Wednesday, June 15, 2016

from “A way into no way”: Autonomia and Recent USAmerican Poetry

Hannah Arendt reads the refusal of the passengers in terms of her larger critique of totalitarianism and the break-down of authority within the state. As the title of Moten’s poem indicates, I believe that this is yet another example (from a litany of examples in his poetry and scholarship) of the (forced) experiment of Black life in the United States. Here what is being tested is another form of politics, a politics of the unauthorized, unlegislated, and unadministered. The refusal to leave a train indicates not just an isolated event for Moten, but a continuum of spontaneous resistance and refusal definitive of Black ontology. To not leave the train is a test—a testing of the authority of the municipality and thus the state. It is also a test—as in an experiment. Or: “experimental slant can’t help but hurt you. look how hard and sharp it makes you breathe. You have to refuse in real time with things that revise in real time when the wind is closed.” Like music composition and performance, refusing to vacate a train is also an expression of the general intellect inasmuch as it objectifies knowledge that becomes transmissable within a particular cultural tradition, namely the knowledge of resisting artfully. Not unlike the autonomists, Black life is characterized—if not essentialized—by forms of refusal that do not conform to state authority, that, in other words, do not play into the hands of sanctioned political expression.

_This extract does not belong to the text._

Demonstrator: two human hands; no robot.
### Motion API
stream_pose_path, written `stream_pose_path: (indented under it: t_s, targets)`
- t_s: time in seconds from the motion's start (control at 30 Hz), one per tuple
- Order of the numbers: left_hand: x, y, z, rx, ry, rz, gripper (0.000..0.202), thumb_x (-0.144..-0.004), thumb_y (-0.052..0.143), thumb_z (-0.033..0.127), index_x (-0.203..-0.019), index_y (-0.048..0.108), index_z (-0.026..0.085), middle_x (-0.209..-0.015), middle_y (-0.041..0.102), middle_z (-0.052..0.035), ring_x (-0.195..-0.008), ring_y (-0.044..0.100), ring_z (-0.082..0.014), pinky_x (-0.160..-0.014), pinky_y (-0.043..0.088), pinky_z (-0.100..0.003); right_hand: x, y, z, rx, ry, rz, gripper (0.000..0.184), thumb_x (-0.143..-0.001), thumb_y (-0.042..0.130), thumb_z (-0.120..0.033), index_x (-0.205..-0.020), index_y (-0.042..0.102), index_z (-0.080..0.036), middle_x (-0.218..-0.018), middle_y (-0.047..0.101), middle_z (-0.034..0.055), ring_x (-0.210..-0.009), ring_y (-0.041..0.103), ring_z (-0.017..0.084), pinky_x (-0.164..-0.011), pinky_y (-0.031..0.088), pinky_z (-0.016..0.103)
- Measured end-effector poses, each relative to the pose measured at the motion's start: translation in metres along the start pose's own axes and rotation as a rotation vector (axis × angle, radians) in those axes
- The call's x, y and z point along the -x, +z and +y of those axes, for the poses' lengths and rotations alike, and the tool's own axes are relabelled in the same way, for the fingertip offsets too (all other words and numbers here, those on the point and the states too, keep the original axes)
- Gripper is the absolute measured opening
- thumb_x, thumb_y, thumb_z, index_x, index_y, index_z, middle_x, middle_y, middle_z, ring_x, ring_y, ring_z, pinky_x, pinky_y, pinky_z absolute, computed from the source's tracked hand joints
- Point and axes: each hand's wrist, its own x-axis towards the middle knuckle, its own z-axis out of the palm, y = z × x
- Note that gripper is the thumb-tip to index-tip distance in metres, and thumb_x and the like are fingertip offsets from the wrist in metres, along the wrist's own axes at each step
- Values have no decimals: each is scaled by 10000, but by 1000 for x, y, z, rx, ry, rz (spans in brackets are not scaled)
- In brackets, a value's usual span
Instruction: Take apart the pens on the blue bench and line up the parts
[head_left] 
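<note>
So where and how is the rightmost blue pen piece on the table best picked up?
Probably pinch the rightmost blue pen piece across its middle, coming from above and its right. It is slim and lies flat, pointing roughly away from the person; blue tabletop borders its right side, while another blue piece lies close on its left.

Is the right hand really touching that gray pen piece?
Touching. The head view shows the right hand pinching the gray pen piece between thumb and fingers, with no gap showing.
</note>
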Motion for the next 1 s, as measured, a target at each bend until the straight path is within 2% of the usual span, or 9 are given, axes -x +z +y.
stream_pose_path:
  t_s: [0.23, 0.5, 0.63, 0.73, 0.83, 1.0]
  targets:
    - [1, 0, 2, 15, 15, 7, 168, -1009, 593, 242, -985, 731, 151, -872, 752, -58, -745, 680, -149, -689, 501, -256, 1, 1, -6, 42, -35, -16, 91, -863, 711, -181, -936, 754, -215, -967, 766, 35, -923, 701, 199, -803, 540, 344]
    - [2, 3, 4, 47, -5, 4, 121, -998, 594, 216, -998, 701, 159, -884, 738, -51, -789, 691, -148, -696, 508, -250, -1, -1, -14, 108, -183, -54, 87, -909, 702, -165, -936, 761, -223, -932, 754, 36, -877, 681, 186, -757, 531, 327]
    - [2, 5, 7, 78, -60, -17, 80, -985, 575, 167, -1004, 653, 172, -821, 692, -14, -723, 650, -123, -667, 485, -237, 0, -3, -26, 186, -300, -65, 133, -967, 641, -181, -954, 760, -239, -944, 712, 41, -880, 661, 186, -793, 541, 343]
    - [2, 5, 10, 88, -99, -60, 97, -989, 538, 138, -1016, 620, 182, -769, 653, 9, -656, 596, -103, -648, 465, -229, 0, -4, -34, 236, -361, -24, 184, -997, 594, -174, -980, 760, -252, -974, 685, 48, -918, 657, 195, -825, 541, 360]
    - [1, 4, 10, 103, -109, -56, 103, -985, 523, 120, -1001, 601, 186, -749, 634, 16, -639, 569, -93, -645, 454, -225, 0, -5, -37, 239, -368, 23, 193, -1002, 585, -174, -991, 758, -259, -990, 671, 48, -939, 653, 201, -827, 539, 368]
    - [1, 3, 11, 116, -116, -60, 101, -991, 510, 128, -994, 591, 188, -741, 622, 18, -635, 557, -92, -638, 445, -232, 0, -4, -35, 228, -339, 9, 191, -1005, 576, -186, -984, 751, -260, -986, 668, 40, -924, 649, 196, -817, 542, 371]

Echoing the notion of the “post-political” in autonomist discourse, Moten coins the term “ante-politics.” What Black collectivity and autonomists share most in common is the tendency towards refusals that anteriorize politics, forcing political expression outside or beyond the enclosures of governance towards what Saidiya Hartman calls a “politics without a proper locus.” So that the “rent party is the curriculum of the rent party,” which is to say, theory and practice become immediate to one another through collective social expression. “This is how we never arrive” is obviously a reference to the train stuck at 110th St., but it also echoes Moten’s larger historical-ontological-political project, which employs Afro-Derridian formulations and terminology to register a temporality that is anterior—other than itself. To not arrive, in this case, is to practice a politics of the “ante”—of the exterior; one that will not cohere into a state formation, that will uphold an ongoing experiment, an ongoing test of “fail[ing] to legislate.” These connections are elaborated in Moten’s collaboration with Stefano Harney, The Undercommons: Fugitive Planning and Black Study, which evokes numerous political and social formations against the state and university. Not least of these is the undercommons itself, which like the maroon communities that precede it creates enclaves autonomous from the intervention of the Anti-Black state.

These “ante-political” practices of Black autonomy finally involve what Moten calls after the poet-scholar Nathaniel Mackey the “open secret,” the fact that Black essence hides in the open, and that this hiding both protects and makes vulnerable. Or, in the words of Moten’s “test,” “the refuge is open and can’t be safe.” To be “ante”—to be on the outs of official political practices (as Blacks have always been in the United States)—constantly risks the uncertainties of lawlessness, precarity, and porosity towards the other. It also opens to the possibilities of conspiracy—a breathing together such that “our breathing empties the air with fullness and we’re in love in a state of constant sorrow.” “the outcome is a process, a way into no way.” “A way into no way”—in other words, an exit, an exodus, without termini, without station, just sitting in the dark together, “in real time when the wind is closed.”